Statistical analyses were performed using Statistical Package for the Social Sciences (SPSS) Version 23.0 software (IBM Corp.; Armonk, NY, USA) on an Apple MacBook Air computer (Apple Corporation, Cupertino, CA, USA). Prevalence and clinical correlates of current irritability were examined in currently recovered (i.e., euthymic ≥8 weeks) and currently depressed (i.e., with a current major depressive episode) patients. Analytical statistics included Fisher’s Exact test comparisons of categorical data and independent-sample t test comparisons of continuous variables. In addition, binary logistic regression was used to adjust for potential confounding variables. Primary longitudinal analyses consisted of Kaplan–Meier survival analyses (Log-Rank tests), which compared times to depressive recurrence and recovery in patients with and without current irritability. We used the standard approaches of censoring patients with mood elevation prior to depressive recurrence in assessing time to depressive recurrence, and censoring patients with depressive prior to mood elevation recurrence in assessing time to mood elevation recurrence (Perlis et al. 2006). Secondary analyses included Cox proportional hazard analyses [hazard ratios (HRs) and 95 % confidence intervals (CIs)] of depressive recurrence and recovery, as well as of potential mediators of statistically significant longitudinal depressive illness severity findings. To select parameters for entry into mediator models, univariate Cox proportional hazard analyses were performed for all statistically significant clinical correlates of current irritability. Parameters with p < 0.05 were entered into a forward stepwise procedure, and covariates were included in the model if p < 0.05. Additionally, Cox proportional hazard analyses with time-dependent covariates were used to further characterize associations between current irritability and depressive recurrence and recovery. We used a two-tailed significance threshold with p < 0.05, with no correction for multiple comparisons.

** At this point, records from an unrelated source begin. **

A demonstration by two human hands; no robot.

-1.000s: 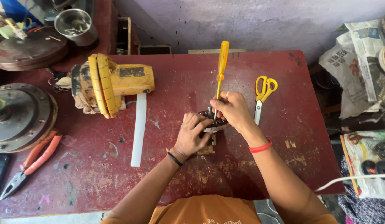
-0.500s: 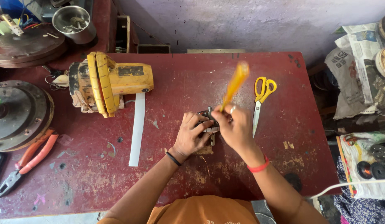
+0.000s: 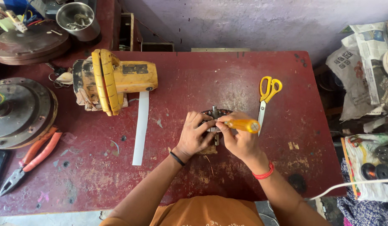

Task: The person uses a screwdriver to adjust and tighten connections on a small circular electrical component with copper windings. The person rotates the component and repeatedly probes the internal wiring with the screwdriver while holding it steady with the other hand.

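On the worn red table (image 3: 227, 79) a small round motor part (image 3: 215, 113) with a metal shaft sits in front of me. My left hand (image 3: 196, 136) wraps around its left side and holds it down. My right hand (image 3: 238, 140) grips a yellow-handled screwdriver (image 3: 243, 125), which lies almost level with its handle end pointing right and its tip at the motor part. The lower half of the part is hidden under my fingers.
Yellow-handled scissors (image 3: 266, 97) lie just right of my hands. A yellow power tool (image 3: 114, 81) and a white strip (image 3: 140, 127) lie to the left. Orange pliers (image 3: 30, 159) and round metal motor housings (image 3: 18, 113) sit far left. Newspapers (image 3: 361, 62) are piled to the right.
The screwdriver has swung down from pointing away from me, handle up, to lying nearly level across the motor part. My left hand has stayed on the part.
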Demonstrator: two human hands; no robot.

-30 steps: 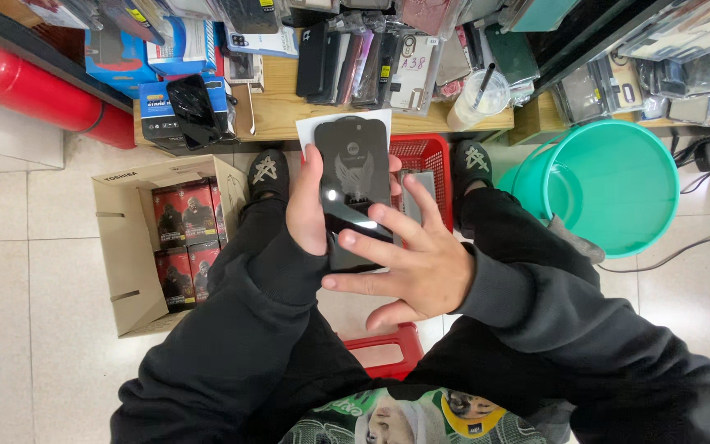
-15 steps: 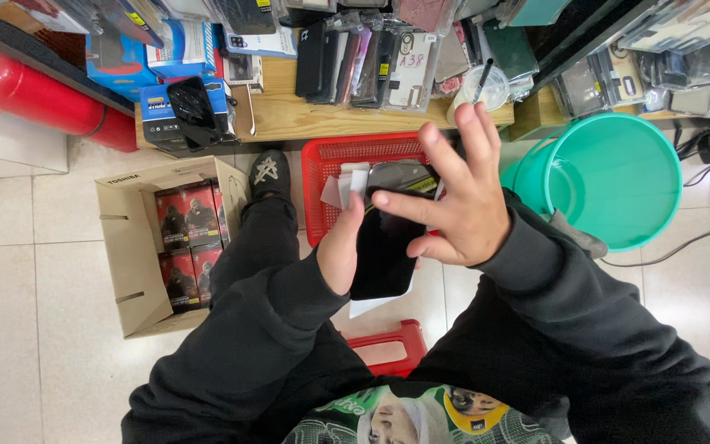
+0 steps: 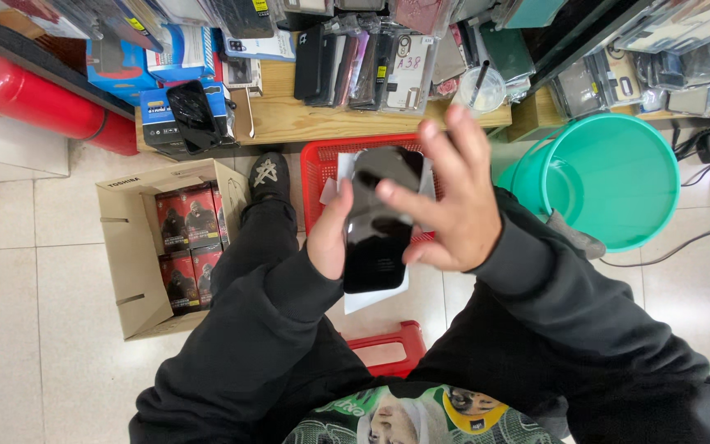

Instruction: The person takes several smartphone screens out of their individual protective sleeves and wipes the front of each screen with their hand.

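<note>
My left hand [image 3: 332,238] grips a glossy black phone case [image 3: 378,234] by its left edge, with a white card [image 3: 371,298] behind it. My right hand [image 3: 449,201] hovers over the case's upper right, fingers spread and blurred, its thumb and forefinger touching the case's top. Both hands are held above my knees, over a red plastic basket [image 3: 319,177] on the floor.
A wooden shelf [image 3: 314,119] ahead carries many packaged phone cases. An open cardboard box [image 3: 137,247] of red and black boxes sits on the floor left, a teal bucket [image 3: 618,177] right, a red cylinder [image 3: 34,99] far left. I sit on a red stool [image 3: 388,345].
The case and both hands have shifted from the centre left toward the right and up over the red basket. My right hand has lifted off the case face and spread its fingers.
</note>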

Table 1 includes demographics, illness characteristics, and current mood symptoms of currently recovered and currently depressed patients, stratified by the presence or absence of any current irritability. In our overall sample of 503 outpatients with bipolar I disorder or bipolar II disorder, 105 (20.9 %) were currently recovered and 153 (30.4 %) were currently depressed. The prevalence of current irritability was nearly twice as high among currently depressed (68.6 %) vs. recovered (36.2 %, χ ² = 31.4, df = 1, p < 0.0001) patients.

Demographics and illness characteristics/current mood symptoms in recovered patients with vs. without current irritability

Among recovered patients, the presence compared to the absence of current irritability was significantly less common (36.2 vs. 63.8 % had and lacked current irritability, respectively, binomial test p < 0.0001). Nevertheless, recovered patients with vs. without current irritability had significantly higher rates lifetime anxiety (60.5 vs. 38.8 %, χ ² = 4.6, df = 1, p = 0.042) and alcohol/substance use (71.1 vs. 38.8 %, χ ² = 10.1, df = 1, p = 0.002) disorder, bipolar II disorder (57.9 vs. 28.4 %, χ ² = 8.9, df = 1, p = 0.004), having ≥one first degree relative with a mood disorder (63.2 vs. 37.3 %, χ ² = 6.5, df = 1, p = 0.015), episode accumulation (≥10 prior episodes, 66.7 vs. 42.4 %, χ ² = 5.0, df = 1, p = 0.031), lifetime suicide attempt (44.4 vs. 16.7 %, χ ² = 9.2, df = 1, p = 0.004), prior year rapid cycling (18.9 vs. 4.8 %, χ ² = 5.1, df = 1, p = 0.037), current sadness (31.6 vs. 11.9 %, χ ² = 6.1, df = 1, p = 0.020), anhedonia (23.7 vs. 9.0 %, χ ² = 4.3, df = 1, p = 0.047), euphoria (34.2 vs. 1.5 %, χ ² = 22.5, df = 1, p < 0.0001), irritability (by definition 100.0 vs. 0.0 %, χ ² = 105.0, df = 1, p < 0.0001), and anxiety (57.9 vs. 23.9 %, χ ² = 12.2, df = 1, p = 0.0007), as well as earlier onset age (17.0 ± 8.4 vs. 20.8 ± 8.9, t = −2.2, df = 102, p = 0.034) and worse (higher) CGI-BP-OS (2.6 ± 0.6 vs. 1.9 ± 0.8, t = 4.7, df = 103, p < 0.001) (Table 1). Although current irritability was inversely associated with history of psychosis (31.6 vs. 55.2 %, χ ² = 5.5, df = 1, p = 0.025) and prior psychiatric hospitalization (31.6 vs. 55.2 %, χ ² = 5.5, df = 1, p = 0.025), both of these relationships were mediated by the association of bipolar II subtype with current irritability. In contrast, no assessed demographic parameter and no other illness characteristic in Table 1 were significantly associated with current irritability among recovered patients.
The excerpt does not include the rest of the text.